Below is a listing to write out in full, exactly as given, without its pictures.

--- THE DATA Enclosed Below ---

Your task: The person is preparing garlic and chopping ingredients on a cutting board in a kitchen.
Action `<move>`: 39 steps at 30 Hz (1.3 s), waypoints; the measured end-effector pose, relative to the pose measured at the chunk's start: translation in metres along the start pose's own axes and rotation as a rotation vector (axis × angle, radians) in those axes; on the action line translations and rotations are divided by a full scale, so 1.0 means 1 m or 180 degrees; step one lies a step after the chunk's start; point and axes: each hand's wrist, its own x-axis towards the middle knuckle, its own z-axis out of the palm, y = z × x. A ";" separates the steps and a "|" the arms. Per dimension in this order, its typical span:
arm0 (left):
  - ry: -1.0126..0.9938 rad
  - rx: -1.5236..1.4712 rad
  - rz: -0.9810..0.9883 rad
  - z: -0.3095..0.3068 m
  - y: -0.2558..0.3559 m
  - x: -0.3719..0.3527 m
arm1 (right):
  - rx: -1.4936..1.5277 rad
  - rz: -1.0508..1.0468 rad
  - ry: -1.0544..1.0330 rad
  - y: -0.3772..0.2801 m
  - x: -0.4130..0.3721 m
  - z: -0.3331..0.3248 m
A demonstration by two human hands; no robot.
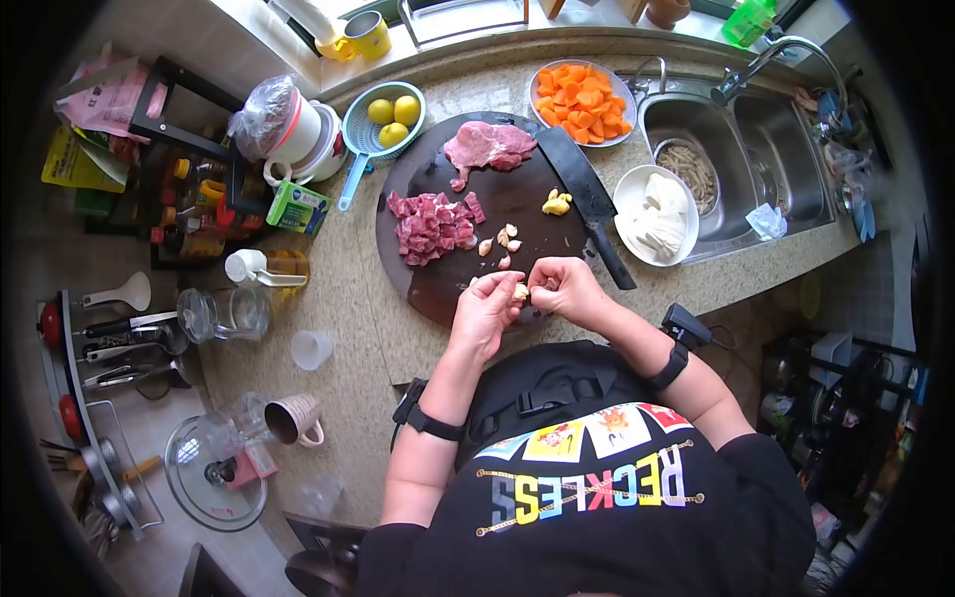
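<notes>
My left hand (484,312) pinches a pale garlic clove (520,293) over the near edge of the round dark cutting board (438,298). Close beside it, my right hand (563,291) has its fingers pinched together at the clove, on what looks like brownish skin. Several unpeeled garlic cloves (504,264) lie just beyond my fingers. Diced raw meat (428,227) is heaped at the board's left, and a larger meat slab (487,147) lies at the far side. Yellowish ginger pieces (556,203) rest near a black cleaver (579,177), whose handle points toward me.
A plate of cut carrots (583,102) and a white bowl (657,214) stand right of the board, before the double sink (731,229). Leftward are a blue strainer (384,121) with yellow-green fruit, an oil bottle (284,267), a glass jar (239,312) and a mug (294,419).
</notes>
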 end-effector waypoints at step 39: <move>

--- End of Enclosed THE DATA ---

• EXERCISE OUTPUT:
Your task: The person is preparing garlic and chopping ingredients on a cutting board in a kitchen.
Action `<move>`: 39 steps at 30 Hz (1.3 s), waypoints; the measured end-effector pose, relative to the pose measured at the chunk's start: translation in metres along the start pose's own axes and rotation as a rotation vector (axis × angle, radians) in those axes; on the action line translations and rotations are divided by a full scale, so 1.0 means 1 m or 180 degrees; step one lies a step after the chunk's start; point and axes: each hand's wrist, its own x-axis towards the middle knuckle, its own z-axis out of the palm, y = z × x. A ";" separates the steps and a "|" the arms. Per dimension in this order, its typical span:
arm0 (left):
  - ry: -1.0126..0.9938 rad
  - rx: -1.5236..1.4712 rad
  - rz: -0.9810..0.9883 rad
  - z: -0.3095..0.3068 m
  - y: -0.2558..0.3559 m
  - x: -0.3719..0.3527 m
arm1 (right):
  - rx: -1.4936..1.5277 rad
  - rz: -1.0508..1.0468 rad
  - ry: -1.0544..1.0330 rad
  - y: -0.3772..0.2801 m
  - x: -0.4130..0.3721 m
  - z: -0.3331..0.3248 m
A demonstration by two human hands; no robot.
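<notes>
My left hand (484,312) pinches a pale garlic clove (520,293) over the near edge of the round dark cutting board (438,298). Close beside it, my right hand (563,291) has its fingers pinched together at the clove, on what looks like brownish skin. Several unpeeled garlic cloves (504,264) lie just beyond my fingers. Diced raw meat (428,227) is heaped at the board's left, and a larger meat slab (487,147) lies at the far side. Yellowish ginger pieces (556,203) rest near a black cleaver (579,177), whose handle points toward me.
A plate of cut carrots (583,102) and a white bowl (657,214) stand right of the board, before the double sink (731,229). Leftward are a blue strainer (384,121) with yellow-green fruit, an oil bottle (284,267), a glass jar (239,312) and a mug (294,419).
</notes>
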 end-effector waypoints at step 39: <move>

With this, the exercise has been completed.